2. Make second-order decisions about which decisions to maximize.
But old habits die hard. For many maximizers, one difficulty with satisficing is that it feels like “settling,” with everything that word connotes: laziness, lack of passion, poor taste. If you’re used to wearing sunglasses in your favorite color, it’s uncomfortable to wear a tortoise shell. So, make the transformation gradually. Schwartz advises that we make second-order decisions about which decisions to maximize. You might decide to maximize only the big decisions but to go with “Amazon’s Choice” for all kitchenware. The downside of this compromise is that it is likely to leave you feeling more satisfied with your spatula than your spouse. But, baby steps—and maybe your more forgiving attitude toward your spatula will someday bleed into your marriage.
3. Grieve the tradeoffs.
One reason maximizers maximize is to avoid the agony of tradeoffs. If they can find the perfect option, then they don’t have to experience the discomfort of not getting exactly what they want. That’s why I was, as a young man, diligently researching every career path. I was looking for the perfect option—the one with every advantage and no downsides. However, as with other painful emotions, a better strategy than avoiding tradeoffs is to learn to grieve them. So, give yourself permission to feel sad about all the unchosen paths—and all the unrealized versions of you.

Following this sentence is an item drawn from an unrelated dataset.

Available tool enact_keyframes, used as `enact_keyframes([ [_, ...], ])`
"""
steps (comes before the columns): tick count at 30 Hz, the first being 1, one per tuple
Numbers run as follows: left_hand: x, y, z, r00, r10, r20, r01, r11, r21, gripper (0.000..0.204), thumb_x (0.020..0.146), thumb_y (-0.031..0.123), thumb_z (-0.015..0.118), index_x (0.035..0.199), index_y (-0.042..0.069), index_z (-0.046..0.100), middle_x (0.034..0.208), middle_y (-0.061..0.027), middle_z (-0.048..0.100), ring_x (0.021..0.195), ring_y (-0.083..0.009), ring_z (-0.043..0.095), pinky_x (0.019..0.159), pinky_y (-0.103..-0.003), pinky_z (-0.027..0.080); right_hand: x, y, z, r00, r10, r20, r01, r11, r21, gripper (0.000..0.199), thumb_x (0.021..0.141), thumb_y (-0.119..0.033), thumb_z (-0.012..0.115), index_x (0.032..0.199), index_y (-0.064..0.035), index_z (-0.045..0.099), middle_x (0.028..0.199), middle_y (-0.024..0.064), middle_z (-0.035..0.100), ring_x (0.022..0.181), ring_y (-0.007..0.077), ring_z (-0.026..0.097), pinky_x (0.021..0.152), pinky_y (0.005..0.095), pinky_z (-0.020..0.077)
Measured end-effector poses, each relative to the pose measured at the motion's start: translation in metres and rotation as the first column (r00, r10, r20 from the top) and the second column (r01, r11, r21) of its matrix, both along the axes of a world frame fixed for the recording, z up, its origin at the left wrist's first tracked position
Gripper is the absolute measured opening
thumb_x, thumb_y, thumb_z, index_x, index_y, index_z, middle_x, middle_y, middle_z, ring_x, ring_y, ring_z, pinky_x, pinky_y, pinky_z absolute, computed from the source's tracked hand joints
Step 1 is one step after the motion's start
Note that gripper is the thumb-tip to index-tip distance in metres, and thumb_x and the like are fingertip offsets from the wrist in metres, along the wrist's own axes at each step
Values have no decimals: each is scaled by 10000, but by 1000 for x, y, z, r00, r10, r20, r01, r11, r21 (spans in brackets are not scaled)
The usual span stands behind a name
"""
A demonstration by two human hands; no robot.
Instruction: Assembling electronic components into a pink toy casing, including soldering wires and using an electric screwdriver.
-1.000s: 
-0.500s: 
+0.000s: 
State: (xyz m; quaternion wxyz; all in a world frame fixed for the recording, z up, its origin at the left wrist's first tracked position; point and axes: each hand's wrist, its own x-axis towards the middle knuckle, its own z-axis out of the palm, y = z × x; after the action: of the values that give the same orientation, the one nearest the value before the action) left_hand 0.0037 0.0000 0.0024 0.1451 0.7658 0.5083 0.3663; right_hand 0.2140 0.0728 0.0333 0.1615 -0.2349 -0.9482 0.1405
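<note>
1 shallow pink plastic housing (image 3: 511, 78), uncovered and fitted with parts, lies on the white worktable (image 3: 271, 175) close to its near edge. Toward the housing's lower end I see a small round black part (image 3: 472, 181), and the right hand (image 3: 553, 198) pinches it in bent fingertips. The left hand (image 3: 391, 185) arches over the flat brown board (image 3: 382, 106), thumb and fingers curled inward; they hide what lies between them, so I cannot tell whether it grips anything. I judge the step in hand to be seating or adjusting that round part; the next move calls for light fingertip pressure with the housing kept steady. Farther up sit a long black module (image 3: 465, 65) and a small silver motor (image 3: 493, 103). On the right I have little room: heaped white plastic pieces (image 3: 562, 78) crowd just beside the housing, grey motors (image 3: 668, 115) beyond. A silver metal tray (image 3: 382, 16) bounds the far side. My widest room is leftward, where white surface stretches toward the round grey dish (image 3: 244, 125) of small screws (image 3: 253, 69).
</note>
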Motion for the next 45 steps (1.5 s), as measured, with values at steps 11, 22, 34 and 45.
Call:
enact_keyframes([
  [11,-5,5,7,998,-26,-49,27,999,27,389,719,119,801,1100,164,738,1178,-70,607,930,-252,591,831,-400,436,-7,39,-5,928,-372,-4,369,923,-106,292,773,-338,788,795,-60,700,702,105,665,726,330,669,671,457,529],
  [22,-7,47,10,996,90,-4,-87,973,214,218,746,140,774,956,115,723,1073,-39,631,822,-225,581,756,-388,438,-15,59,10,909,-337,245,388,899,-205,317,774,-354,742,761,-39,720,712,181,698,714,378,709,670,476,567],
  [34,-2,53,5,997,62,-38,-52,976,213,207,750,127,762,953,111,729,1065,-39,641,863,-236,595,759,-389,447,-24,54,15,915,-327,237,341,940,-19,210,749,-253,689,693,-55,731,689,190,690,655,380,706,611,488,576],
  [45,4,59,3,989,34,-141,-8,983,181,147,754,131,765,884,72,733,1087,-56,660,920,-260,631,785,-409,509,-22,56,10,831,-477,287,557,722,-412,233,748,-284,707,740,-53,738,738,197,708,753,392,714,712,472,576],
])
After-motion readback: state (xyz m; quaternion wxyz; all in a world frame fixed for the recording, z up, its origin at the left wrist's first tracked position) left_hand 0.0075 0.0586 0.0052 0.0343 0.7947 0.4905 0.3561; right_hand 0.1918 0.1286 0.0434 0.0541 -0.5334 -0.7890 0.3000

In the advice column Dear Sugar, Cheryl Strayed responds to an aging man who is trying to decide whether to have children. As the man is keenly aware, there are advantages and disadvantages to either choice. Like any good advice-giver, Strayed doesn’t tell the man what to do. Instead, she recasts the man’s dilemma in mythical terms and strikes a bittersweet note, which, I believe, should be in the theme song for all of life’s heartbreaking decisions. She writes:
“I’ll never know and neither will you of the life you don’t choose. We’ll only know that whatever that sister life was, it was important and beautiful and not ours. It was the ghost ship that didn’t carry us. There’s nothing to do but salute it from the shore.”